▸ What is expected
In the material below, transcribe every line from the first through the line holding "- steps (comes", exactly, and stop after that line.
::: Supplied material :::
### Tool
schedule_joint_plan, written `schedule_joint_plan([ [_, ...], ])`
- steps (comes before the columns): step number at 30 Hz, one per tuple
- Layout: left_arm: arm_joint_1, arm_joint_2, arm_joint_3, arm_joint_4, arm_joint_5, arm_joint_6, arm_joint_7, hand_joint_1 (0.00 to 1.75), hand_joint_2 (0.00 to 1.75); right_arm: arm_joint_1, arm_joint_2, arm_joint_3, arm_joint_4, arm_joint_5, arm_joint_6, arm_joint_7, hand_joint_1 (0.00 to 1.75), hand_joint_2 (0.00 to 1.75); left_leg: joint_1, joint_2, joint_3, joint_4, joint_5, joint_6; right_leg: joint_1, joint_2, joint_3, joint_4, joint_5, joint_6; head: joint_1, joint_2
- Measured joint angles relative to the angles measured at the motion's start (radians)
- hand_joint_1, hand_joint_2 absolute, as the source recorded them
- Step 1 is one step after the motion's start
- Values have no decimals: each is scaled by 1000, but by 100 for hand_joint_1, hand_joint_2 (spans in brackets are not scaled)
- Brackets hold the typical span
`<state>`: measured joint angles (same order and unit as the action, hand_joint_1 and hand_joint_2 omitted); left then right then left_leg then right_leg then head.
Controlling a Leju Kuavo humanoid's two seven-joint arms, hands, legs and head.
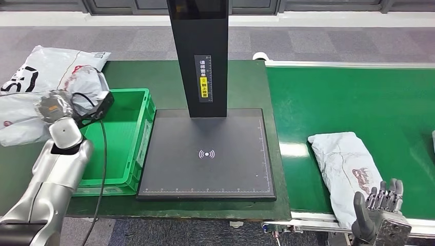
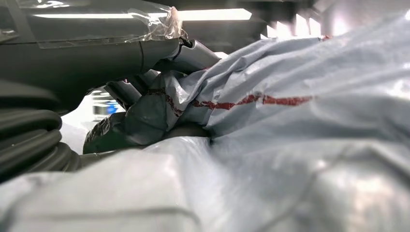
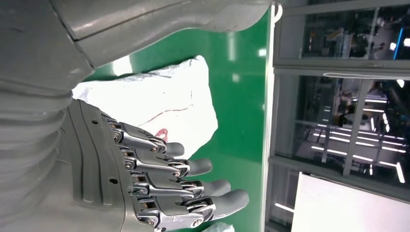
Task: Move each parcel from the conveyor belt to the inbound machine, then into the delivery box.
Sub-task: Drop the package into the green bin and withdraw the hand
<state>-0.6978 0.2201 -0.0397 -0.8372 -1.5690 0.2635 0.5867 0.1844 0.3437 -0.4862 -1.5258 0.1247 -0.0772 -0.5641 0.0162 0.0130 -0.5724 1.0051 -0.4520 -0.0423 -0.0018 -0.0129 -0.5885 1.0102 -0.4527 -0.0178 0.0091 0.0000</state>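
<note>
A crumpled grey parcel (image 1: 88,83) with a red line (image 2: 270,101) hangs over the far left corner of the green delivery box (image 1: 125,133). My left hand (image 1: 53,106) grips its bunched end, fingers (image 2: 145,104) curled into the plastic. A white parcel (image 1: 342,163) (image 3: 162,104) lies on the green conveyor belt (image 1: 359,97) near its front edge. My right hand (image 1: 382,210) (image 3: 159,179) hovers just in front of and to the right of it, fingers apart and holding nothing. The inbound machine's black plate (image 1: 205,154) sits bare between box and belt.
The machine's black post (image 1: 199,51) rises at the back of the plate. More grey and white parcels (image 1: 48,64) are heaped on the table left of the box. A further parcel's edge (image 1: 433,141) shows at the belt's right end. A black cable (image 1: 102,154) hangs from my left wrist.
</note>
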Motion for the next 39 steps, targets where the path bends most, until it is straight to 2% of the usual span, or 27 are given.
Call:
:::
▸ Expected answer
### Tool
schedule_joint_plan, written `schedule_joint_plan([ [_, ...], ])`
- steps (comes before the columns): step number at 30 Hz, one per tuple

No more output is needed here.